Nach der ständigen höchstrichterlichen Rechtsprechung ist die Einsicht in die Prozeßakten -- vor allem wegen der Gefahr des Verlustes der Akten und im Interesse einer ständigen Verfügbarkeit -- im Regelfall bei Gericht zu gewähren. Die dadurch bedingten "normalen" Unbequemlichkeiten und der Zeitverlust müssen grundsätzlich hingenommen werden. Dieser Grundsatz schließt zwar Ausnahmen nicht aus, beschränkt sie aber auf Sonderfälle. Die teilweise abweichende rechtliche Regelung und Verfahrenspraxis zur Akteneinsicht in anderen Gerichtszweigen -- insbesondere gemäß §147 Abs. 4 der Strafprozeßordnung und §100 Abs. 2 Satz 3 der Verwaltungsgerichtsordnung -- ist für die Ermessensausübung auf der Rechtsgrundlage des §78 Abs. 1 Satz 1 FGO ohne rechtliche Bedeutung (vgl. BFH- Beschluß vom 22. April 1997 X B 62/97, BFH/NV 1997, 787).
Im Streitfall bestehen keine Besonderheiten, die es rechtfertigen könnten, Akteneinsicht in den Kanzleiräumen des Prozeßbevollmächtigten zu gewähren. Wie sich aus der Einspruchsentscheidung des beklagten Arbeitsamts vom 18. Dezember 1997 ergibt, geht der Rechtsstreit lediglich darum, ob die Tochter im Kalenderjahr 1996 über Einkünfte aus nichtselbständiger Arbeit von mehr als 12 000 DM verfügte und wie hoch ihre Werbungskosten waren.

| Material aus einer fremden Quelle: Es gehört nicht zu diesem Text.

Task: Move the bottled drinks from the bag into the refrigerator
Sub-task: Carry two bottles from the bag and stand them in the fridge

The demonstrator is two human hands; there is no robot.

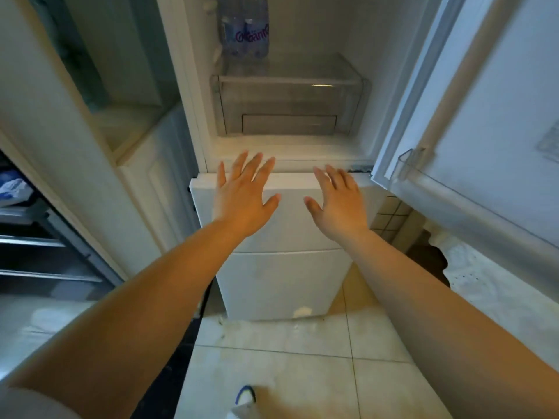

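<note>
The person stood before a white refrigerator (284, 213) whose upper door (484, 122) was swung wide to the right, while the lower compartment doors stayed closed. Both arms reached forward with palms facing down. The left hand (242, 198) was released, its fingers straight and spread, holding nothing, and it hovered in front of the top edge of the closed lower door; whether it touched that edge could not be told. The right hand (340, 204) was likewise released and empty, fingers extended and slightly fanned, level with the left and just beside it. Inside the open upper compartment, a pack of clear bottled drinks (245, 34) with purple lettering on the wrap stood on the shelf above a transparent crisper drawer (290, 104), toward the left side of the compartment. A clear door bin (414, 164) ran along the inside of the open door. Pale floor tiles (272, 373) lay below, and the toe of a white and blue shoe (245, 397) showed at the bottom edge. Dark shelves (36, 237) sat at the far left.
</note>
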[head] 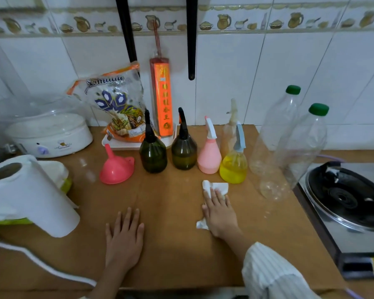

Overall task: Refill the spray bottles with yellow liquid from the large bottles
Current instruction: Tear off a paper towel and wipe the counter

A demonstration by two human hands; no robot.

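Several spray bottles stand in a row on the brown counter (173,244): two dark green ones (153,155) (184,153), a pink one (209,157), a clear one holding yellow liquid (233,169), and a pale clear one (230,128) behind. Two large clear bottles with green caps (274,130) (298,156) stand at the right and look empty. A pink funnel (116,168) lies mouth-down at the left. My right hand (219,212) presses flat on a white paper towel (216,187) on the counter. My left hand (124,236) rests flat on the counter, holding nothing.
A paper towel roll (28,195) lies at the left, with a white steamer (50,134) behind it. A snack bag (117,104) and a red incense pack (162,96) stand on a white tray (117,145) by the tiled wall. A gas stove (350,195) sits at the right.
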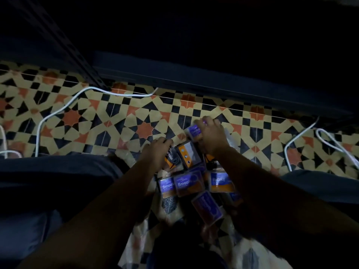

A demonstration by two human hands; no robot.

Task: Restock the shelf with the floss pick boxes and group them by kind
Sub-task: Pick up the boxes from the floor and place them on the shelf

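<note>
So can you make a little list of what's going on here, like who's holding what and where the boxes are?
place: patterned tile floor, dim light
left hand: grips a black and orange box marked "coal"
right hand: grips a purple "Smoo" box
pile of boxes: on the floor between the person's knees, purple and orange kinds mixed
shelf: dark, just beyond the pile; contents cannot be seen
also there: white cable on the floor

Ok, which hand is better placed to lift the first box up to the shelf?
Probably the right hand: its fingers already curl round a purple Smooth box, nearest the shelf edge. The left hand rests on a Charcoal box.
</note>
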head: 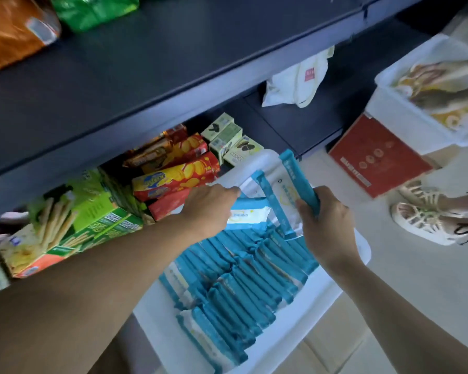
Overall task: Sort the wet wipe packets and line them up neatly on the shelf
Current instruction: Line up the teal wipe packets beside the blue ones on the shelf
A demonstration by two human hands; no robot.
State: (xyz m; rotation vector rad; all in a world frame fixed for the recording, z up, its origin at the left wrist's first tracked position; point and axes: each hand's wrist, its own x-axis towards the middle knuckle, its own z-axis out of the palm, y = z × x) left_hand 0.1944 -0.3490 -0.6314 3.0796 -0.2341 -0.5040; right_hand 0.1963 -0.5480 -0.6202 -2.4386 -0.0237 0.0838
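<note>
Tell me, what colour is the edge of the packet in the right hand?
Blue: the packet held by the right hand has a blue edge, seen in the head view.

— Where do the wet wipe packets (235, 287) sit?
— Lower centre of the frame — blue-and-white, standing on edge in close rows inside a white bin (322, 300).
— Any out of line?
— One packet (247, 214) lies flat at the rows' upper end; another packet (299, 179) is raised and tilted just right of it, and a third (273, 203) leans between them.
</note>
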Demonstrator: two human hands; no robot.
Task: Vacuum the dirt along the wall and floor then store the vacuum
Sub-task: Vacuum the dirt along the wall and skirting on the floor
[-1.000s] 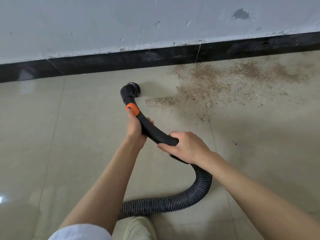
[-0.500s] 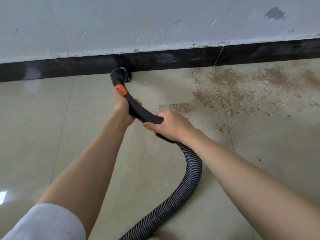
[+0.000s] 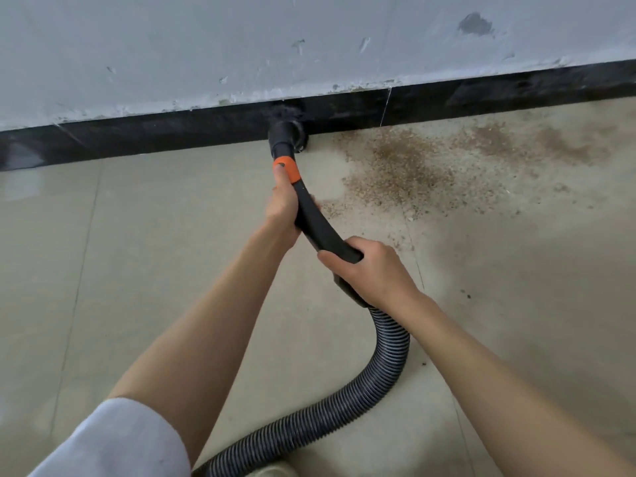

Das FG hat außerdem zu Recht darauf hingewiesen, daß die Akteneinsicht bei einem Amtsgericht oder in den Räumen des beklagten Arbeitsamts möglich und zumutbar ist.
Daß es sich im Streitfall nicht um einen "normalen" finanzgerichtlichen Prozeß um Steuerfragen, sondern um Kindergeldfragen handelt, rechtfertigt keine abweichende Entscheidung. Das Kindergeld wird ab 1996 als Steuervergütung gezahlt (§31 Satz 3 des Einkommensteuergesetzes i. d. F. des Jahressteuergesetzes 1986). Es finden deshalb nach §155 Abs. 6 der Abgabenordnung (AO 1977) die für die Steuerfestsetzung geltenden Vorschriften sinngemäß Anwendung. Die Ausgestaltung des Kindergeldanspruchs als Steuervergütung führt dazu, daß auch die Vorschriften des finanzgerichtlichen Verfahrens, also auch §78 Abs. 1 Satz 1 FGO, anwendbar sind. Es besteht kein Grund, Behördenakten in Kindergeldsachen bezüglich der Akteneinsicht anders zu behandeln als Steuerakten. Weder der Umfang von Kindergeldakten noch die räumliche Entfernung zum FG sind bei Kindergeldakten grundsätzlich anders als bei Steuerakten. Auch die Gefahr des Verlustes von Behördenakten und Gerichtsakten, die eine restriktive Auslegung des §78 Abs. 1 Satz 1 FGO rechtfertigen, ist bei Kindergeldakten nicht geringer als bei Steuerakten.